A dependência grave sobre a qual alerta o Catecismo é reconhecida pelos profissionais da saúde mental, que costumam chamá-la de “jogo patológico”, o qual consiste na compulsão ou mesmo adicção (vício) nessas práticas, com sintomas semelhantes aos da dependência de substâncias como álcool e drogas.

Na literatura médica, o jogo patológico é considerado como doença desde 1980, e atualmente é classificado como “transtorno do controle dos impulsos não classificados em outro local” ou como “transtorno de hábitos e impulsos”.

O jogo patológico pode ser definido como o comportamento recorrente de apostar em jogos de azar apesar das consequências negativas decorrentes desta atividade. O indivíduo perde o domínio sobre o jogo, tornando-se incapaz de controlar o tempo e o dinheiro gasto, mesmo quando está perdendo.

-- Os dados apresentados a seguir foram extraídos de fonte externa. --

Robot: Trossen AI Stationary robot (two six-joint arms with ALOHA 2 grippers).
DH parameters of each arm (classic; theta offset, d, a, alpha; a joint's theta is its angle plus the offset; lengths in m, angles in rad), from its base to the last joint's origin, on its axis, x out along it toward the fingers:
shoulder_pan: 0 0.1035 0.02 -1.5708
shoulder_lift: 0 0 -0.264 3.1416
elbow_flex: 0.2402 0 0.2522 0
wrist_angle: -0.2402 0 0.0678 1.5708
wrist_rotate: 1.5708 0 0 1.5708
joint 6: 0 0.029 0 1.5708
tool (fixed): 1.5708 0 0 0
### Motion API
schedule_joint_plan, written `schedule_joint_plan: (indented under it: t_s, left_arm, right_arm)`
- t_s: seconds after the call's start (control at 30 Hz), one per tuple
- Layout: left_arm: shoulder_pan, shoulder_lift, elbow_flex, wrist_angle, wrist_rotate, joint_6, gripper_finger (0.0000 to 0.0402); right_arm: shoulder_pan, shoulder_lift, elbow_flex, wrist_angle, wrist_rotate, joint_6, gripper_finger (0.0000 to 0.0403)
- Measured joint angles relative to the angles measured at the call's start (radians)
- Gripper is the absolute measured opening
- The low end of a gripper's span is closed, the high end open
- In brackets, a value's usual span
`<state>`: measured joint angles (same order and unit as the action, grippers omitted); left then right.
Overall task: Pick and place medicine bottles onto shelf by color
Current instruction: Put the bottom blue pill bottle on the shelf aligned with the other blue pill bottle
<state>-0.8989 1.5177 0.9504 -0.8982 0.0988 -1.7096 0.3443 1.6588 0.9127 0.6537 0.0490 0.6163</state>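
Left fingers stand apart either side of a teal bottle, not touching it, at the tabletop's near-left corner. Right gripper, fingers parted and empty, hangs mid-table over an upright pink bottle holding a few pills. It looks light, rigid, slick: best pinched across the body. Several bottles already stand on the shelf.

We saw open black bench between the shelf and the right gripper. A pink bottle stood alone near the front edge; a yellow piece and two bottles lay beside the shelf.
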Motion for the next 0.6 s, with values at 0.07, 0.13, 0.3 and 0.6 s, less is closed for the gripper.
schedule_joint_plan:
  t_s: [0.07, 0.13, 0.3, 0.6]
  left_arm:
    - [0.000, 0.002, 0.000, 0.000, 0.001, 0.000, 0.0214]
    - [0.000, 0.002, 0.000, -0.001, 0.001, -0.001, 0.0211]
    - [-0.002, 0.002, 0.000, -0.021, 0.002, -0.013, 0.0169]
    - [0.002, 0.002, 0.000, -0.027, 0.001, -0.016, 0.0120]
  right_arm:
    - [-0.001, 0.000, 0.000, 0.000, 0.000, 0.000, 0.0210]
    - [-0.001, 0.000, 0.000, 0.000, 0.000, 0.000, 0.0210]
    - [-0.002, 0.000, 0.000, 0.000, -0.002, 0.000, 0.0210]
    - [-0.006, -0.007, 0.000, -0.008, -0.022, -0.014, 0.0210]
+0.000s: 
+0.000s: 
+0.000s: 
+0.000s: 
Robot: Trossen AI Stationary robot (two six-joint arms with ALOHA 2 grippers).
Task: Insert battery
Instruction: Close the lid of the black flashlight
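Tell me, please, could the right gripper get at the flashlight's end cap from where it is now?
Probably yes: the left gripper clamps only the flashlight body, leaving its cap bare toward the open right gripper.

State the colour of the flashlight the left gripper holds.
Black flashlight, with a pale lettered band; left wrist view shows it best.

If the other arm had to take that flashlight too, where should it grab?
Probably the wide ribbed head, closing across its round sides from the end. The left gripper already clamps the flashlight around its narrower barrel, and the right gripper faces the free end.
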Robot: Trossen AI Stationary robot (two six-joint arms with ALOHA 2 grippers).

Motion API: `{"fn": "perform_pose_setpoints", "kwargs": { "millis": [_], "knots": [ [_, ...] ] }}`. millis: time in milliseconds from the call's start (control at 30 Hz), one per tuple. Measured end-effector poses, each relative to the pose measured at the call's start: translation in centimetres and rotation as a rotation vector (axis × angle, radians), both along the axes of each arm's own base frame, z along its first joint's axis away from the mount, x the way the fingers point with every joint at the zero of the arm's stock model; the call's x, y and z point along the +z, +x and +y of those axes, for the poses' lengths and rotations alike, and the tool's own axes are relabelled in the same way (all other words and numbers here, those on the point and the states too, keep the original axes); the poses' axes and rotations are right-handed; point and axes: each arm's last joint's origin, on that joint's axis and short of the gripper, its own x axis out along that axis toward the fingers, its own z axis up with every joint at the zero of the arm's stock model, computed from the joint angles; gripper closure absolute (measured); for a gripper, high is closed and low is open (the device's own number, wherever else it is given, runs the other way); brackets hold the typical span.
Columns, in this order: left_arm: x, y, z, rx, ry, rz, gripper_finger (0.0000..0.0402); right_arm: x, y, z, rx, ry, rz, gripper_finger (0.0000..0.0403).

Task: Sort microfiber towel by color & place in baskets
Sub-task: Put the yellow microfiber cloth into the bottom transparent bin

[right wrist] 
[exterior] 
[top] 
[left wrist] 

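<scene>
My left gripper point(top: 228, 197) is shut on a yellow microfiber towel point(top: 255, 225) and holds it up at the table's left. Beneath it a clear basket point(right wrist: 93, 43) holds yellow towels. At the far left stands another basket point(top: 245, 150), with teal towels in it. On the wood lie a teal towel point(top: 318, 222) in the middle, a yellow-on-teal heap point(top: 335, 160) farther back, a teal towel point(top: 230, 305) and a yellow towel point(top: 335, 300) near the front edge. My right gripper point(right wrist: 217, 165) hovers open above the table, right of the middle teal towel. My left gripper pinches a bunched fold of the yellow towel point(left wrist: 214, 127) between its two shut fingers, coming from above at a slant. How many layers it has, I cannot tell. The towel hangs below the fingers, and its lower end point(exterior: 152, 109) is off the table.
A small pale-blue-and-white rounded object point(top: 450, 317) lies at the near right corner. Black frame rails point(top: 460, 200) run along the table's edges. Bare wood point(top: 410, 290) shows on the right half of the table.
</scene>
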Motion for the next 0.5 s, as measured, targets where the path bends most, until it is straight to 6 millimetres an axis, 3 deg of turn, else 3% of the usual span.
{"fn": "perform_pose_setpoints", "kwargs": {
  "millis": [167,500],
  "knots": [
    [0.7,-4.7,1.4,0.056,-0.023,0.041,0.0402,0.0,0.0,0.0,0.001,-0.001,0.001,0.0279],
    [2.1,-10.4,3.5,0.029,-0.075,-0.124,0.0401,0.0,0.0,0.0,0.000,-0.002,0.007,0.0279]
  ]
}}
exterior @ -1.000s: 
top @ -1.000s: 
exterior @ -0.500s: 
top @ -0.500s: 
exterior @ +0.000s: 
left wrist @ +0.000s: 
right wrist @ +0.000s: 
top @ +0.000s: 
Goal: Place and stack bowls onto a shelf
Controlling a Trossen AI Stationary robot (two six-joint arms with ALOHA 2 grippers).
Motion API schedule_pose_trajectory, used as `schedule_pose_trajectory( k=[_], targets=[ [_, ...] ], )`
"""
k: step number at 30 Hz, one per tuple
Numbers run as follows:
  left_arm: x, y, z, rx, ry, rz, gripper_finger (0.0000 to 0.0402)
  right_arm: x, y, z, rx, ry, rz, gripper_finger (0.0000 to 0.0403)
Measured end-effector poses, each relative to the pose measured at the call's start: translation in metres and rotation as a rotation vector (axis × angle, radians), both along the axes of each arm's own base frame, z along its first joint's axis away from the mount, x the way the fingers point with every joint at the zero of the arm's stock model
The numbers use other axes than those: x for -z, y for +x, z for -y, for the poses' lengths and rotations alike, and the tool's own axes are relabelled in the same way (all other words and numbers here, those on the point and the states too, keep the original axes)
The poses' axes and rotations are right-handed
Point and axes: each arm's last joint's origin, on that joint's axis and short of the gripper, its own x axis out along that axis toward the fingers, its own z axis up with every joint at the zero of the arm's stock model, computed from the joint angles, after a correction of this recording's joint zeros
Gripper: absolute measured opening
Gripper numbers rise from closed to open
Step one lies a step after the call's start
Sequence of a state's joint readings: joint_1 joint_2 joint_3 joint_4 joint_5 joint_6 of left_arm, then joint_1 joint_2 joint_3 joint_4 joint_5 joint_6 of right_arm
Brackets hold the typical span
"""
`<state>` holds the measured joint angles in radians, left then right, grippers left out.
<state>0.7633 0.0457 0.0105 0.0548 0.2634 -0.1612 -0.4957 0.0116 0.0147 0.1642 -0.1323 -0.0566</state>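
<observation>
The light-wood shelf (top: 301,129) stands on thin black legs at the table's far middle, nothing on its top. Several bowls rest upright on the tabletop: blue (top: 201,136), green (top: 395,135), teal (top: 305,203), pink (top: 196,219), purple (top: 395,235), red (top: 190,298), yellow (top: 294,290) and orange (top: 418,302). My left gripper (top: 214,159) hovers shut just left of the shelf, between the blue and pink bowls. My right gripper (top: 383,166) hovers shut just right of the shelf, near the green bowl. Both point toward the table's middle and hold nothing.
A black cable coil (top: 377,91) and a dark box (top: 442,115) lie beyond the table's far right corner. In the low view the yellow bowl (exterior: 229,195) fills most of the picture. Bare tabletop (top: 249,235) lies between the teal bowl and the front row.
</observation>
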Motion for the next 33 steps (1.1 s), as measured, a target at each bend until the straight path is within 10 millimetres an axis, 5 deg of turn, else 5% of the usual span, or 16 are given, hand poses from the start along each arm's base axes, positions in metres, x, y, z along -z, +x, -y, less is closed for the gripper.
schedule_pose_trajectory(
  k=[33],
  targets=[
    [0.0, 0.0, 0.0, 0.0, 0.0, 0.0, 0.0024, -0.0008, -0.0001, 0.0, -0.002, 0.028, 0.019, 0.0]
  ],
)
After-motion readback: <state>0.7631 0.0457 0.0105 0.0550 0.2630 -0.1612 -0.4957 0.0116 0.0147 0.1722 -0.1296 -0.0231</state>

Os principais sinais dessa dependência são: necessidade de apostar quantias de dinheiro cada vez maiores, a fim de atingir a excitação desejada; inquietude ou irritabilidade quando tenta reduzir ou interromper o hábito de jogar; preocupação frequente com o jogo; constantemente joga quando se sente angustiado; mente para esconder a extensão de seu envolvimento com o jogo; prejudica ou perde um relacionamento significativo, emprego ou uma oportunidade educacional ou profissional em razão do jogo; depende de outras pessoas para obter dinheiro, a fim de saldar situações financeiras desesperadoras causadas pelo jogo.

DOUTRINA DA IGREJA

O Catecismo da Igreja Católica (CIC), ao tratar do sétimo mandamento – “não roubarás” –, menciona os jogos de sorte e apostas, assim como os riscos que tais práticas podem trazer quando excedem e causam dependência nas pessoas. “Os jogos de azar (jogos de carta etc.) ou apostas em si não são contrários à justiça. Tornam-se moralmente inaceitáveis quando privam a pessoa daquilo que lhe é necessário para suprir suas necessidades e as dos outros. A paixão pelo jogo corre o risco de se transformar em uma dependência grave. Apostar injustamente ou trapacear nos jogos constitui matéria grave, a menos que o dano infligido seja tão pequeno, que aquele que o sofre não possa razoavelmente considerá-lo significativo” (CIC, 2413).